On Fri, 1 Jun 2007, Christoph Lameter wrote:
>
> Right it could catch a lot of other bugs as well.
I'd actually prefer "malloc(0)" to _not_ return NULL, but some known
(non-NULL) bogus pointer.
Why?
Because it's quite sane to have simple logic like
ptr = malloc(size);
if (!ptr)
return -ENOMEM;
and writing it as
if (size && !ptr)
return -ENOMEM;
is just annoying.
Also, NULL is _special_. There are absolutely tons of code in the kernel
(and elsewhere) that just does something *different* from NULL pointers,
and that totally breaks the whole notion of "you can allocate a zero-sized
allocation, you just must not dereference it". If people special-case
NULL as something else, they won't even go through the normal code-path.

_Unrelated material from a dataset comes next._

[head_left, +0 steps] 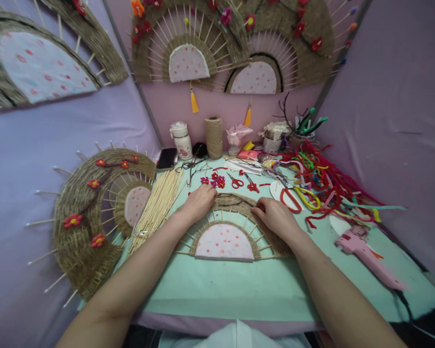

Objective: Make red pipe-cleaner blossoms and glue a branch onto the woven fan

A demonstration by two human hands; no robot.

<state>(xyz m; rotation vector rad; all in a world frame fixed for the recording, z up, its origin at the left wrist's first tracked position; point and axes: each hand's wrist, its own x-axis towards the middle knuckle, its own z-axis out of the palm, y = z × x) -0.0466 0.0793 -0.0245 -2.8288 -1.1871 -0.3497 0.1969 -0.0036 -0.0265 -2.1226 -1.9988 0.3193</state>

So for *both* of the above reasons, it's actually stupid to return NULL
for a zero-sized allocation. It would be much better to return another
pointer that will trap on access. A good candidate might be to return
#define BADPTR ((void *)16)
which is a portable-enough (where "portable-enough" is "against strict
ANSI C rules, but works in practice on all architectures") way to return
something that will cause the same page fault behaviour as NULL, but will
_not_ trigger the "NULL is special" code.
(Of course, you then need to teach "kfree()" to accept it as another
pointer to be ignored, that's fine).
I bet you'd find *more* problems that way than by returning NULL, and
you'd also avoid the whole problem with "if (!ptr) return -ENOMEM".